For crescent-shaped cells such as Caulobacter crecentus, the growth equations are similar to that of rodlike bacteria. In this case, the free parameters are the curvature radius of the center line R₀ and the radius of cross section of the bacteria R. Under the assumption R₀ ≫ R, the growth equations are identical to those of rodlike bacteria except that L in Eqs. (13) and (14) is replaced by R₀. Similar to rod-shaped bacteria, the curvature radius R₀ grows at a constant speed if there are no external or internal constraints. This is consistent with the experimental observations that the curvature is relaxed after curved E. coli is released from microchambers that constrained the growth of the cell [14,15].

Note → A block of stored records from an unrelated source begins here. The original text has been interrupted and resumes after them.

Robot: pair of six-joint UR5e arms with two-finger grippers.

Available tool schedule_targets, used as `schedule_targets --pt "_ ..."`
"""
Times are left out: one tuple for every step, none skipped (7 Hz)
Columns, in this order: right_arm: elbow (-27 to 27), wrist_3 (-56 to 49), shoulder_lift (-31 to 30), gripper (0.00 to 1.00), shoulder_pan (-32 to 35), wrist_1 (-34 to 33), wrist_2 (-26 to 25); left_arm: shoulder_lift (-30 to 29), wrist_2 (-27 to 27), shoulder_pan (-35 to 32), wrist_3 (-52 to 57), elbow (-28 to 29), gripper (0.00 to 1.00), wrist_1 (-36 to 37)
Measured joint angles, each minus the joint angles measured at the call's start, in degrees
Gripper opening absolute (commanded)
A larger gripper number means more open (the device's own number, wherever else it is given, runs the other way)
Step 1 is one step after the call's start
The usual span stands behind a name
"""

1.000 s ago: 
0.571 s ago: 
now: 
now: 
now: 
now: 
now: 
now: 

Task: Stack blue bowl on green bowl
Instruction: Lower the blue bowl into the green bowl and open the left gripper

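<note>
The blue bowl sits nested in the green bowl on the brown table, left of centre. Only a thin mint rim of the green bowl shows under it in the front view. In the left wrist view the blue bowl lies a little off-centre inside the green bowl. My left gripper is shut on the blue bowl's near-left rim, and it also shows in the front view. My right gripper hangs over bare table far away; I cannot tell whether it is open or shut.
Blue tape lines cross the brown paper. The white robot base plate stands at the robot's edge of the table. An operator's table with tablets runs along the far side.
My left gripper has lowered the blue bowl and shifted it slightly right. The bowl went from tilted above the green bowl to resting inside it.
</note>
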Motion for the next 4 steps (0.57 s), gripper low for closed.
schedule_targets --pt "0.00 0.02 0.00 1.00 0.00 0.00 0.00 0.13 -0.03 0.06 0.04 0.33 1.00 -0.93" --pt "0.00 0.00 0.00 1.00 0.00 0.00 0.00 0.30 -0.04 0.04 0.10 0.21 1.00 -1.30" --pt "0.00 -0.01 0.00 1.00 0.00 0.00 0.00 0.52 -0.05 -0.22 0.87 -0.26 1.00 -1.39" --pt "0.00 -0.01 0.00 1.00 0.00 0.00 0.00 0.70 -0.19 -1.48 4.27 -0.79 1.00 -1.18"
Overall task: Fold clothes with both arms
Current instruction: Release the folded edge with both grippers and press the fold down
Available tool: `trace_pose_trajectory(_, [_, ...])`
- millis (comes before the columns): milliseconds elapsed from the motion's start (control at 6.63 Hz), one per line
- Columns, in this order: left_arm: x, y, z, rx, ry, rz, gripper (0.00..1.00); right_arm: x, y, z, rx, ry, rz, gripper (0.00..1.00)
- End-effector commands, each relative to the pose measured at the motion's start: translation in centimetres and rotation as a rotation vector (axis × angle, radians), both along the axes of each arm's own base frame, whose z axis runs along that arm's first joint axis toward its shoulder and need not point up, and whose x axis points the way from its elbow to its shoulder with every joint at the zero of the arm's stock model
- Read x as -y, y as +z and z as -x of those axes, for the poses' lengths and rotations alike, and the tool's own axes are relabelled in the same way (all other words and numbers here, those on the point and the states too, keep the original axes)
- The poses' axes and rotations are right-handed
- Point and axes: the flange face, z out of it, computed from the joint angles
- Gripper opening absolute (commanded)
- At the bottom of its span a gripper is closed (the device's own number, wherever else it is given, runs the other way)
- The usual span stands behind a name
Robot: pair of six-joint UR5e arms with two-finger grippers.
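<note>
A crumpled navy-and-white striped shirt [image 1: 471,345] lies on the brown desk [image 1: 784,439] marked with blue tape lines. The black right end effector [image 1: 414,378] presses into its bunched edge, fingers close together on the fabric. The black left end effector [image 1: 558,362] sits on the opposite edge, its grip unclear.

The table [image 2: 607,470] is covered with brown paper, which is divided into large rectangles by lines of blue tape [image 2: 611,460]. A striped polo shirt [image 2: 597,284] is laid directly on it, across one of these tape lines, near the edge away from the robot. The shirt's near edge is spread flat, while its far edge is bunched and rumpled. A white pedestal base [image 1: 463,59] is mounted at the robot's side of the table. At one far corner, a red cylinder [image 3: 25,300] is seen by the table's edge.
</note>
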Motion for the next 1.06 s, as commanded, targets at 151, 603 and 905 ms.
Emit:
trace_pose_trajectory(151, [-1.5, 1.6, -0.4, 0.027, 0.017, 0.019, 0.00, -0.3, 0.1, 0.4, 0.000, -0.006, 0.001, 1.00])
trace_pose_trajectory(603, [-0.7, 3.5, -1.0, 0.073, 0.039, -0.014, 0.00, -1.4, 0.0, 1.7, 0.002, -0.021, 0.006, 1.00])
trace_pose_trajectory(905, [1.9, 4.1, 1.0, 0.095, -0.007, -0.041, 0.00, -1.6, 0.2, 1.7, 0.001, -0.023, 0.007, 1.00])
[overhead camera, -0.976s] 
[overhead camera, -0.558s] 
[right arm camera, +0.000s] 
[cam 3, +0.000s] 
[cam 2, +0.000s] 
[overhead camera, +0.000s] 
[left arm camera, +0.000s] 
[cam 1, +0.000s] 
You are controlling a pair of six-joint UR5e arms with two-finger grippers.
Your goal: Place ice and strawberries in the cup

An important question is how naturally curved bacteria, which are not influenced by external constraints, maintain their curvature. A possible answer is that these bacteria are restrained by intermediate filamentlike proteins inside the cell [16,17]. Experiments have shown that C. crescentus loses its helical shape and resembles a straight rod in the absence of crescentin [15]. Several other cytoskeletal filaments such as MreB and RodZ are also involved in changing the cell shape from spheroids to rods [16]. A potential mechanism for MreB is that it can exert forces on the lateral cell wall and oppose or enhance turgor pressure, depending on its spontaneous curvature. This force is likely small, ~5% of turgor pressure [18], and in the cylindrical geometry it does not affect the steady state radius of Eq. (15) significantly. But if the cell is not in the cylindrical geometry, the force MreB can influence the shape of the cell [Fig. 4(b)]. In a similar manner, the bacterial tubulin homologue FtsZ also influences cell shape by exerting a small contractile force at the midcell, generating a division septum [19]. These cases will be discussed more completely by examining force generation mechanisms of these cytoskeleton bundles and solving Eq. (5) for arbitrary shapes.

The main concept we introduced in this paper is that the competition between mechanical energy and chemical energy can determine the cell wall growth dynamics and lead to size limits of bacterial cells. Using a simple elastic model to describe the mechanical energy, we make predictions on the steady state geometry of regular bacteria. It is important to recognize that the total energy in the form of Eq. (1) is a simplified model. The molecular structure of the cell wall is complex, and a more accurate constitutive model should yield more quantitative results. It is also not clear whether the steady shape of the cell is entirely determined by energetics and not by kinetics of the growth mechanism. Nevertheless, mechanics and chemistry must be considered on an equal footing to understand the growth and morphology of living systems.